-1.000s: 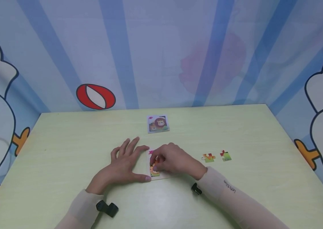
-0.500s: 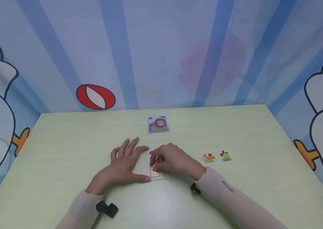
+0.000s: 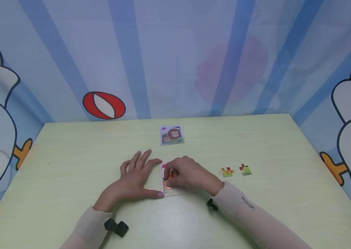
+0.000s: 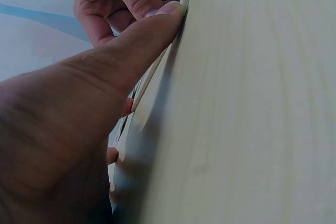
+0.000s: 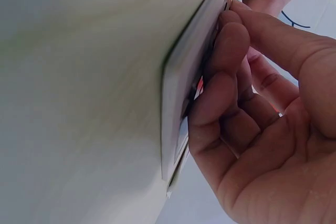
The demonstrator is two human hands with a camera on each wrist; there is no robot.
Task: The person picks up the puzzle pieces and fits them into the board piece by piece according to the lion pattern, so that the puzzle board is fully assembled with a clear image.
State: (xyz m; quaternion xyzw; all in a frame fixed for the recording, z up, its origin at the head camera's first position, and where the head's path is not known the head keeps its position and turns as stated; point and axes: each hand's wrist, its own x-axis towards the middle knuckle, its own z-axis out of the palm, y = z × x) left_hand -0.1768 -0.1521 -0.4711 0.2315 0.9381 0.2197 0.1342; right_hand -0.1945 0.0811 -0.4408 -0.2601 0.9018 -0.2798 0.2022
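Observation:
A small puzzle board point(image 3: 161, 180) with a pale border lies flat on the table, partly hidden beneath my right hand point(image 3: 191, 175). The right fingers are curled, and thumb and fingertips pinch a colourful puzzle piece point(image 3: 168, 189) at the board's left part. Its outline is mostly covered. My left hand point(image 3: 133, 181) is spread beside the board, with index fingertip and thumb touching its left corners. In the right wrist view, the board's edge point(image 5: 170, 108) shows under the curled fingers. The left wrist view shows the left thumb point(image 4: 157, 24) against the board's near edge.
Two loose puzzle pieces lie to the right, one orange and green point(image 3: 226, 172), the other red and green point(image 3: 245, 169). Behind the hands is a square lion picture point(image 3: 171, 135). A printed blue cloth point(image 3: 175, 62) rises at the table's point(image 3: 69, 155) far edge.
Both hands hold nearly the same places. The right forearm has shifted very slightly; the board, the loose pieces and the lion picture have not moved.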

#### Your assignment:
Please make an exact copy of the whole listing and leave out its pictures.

#### Reply:
-1.000s: 
-0.500s: 
+0.000s: 
+0.000s: 
+0.000s: 
The demonstrator is two human hands with a camera on each wrist; there is no robot.
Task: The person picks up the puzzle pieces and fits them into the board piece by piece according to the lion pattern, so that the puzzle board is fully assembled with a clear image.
State: (xyz m; quaternion xyzw; all in a frame fixed for the recording, z up, its origin at the head camera's first position, and where the head's path is not known the head keeps its position and turns as stated; point and axes: each hand's wrist, its own x-axis towards the middle knuckle, its own z-axis out of the palm, y = z × x) left_hand -0.1768 -0.1521 -0.4711 0.2315 0.9381 0.2197 0.1342; right_hand -0.1945 0.0811 -0.4408 -0.2601 0.9018 -0.2798 0.2022
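Observation:
A small puzzle board point(image 3: 161, 180) with a pale border lies flat on the table, partly hidden beneath my right hand point(image 3: 191, 175). The right fingers are curled, and thumb and fingertips pinch a colourful puzzle piece point(image 3: 168, 189) at the board's left part. Its outline is mostly covered. My left hand point(image 3: 133, 181) is spread beside the board, with index fingertip and thumb touching its left corners. In the right wrist view, the board's edge point(image 5: 170, 108) shows under the curled fingers. The left wrist view shows the left thumb point(image 4: 157, 24) against the board's near edge.
Two loose puzzle pieces lie to the right, one orange and green point(image 3: 226, 172), the other red and green point(image 3: 245, 169). Behind the hands is a square lion picture point(image 3: 171, 135). A printed blue cloth point(image 3: 175, 62) rises at the table's point(image 3: 69, 155) far edge.
Both hands hold nearly the same places. The right forearm has shifted very slightly; the board, the loose pieces and the lion picture have not moved.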

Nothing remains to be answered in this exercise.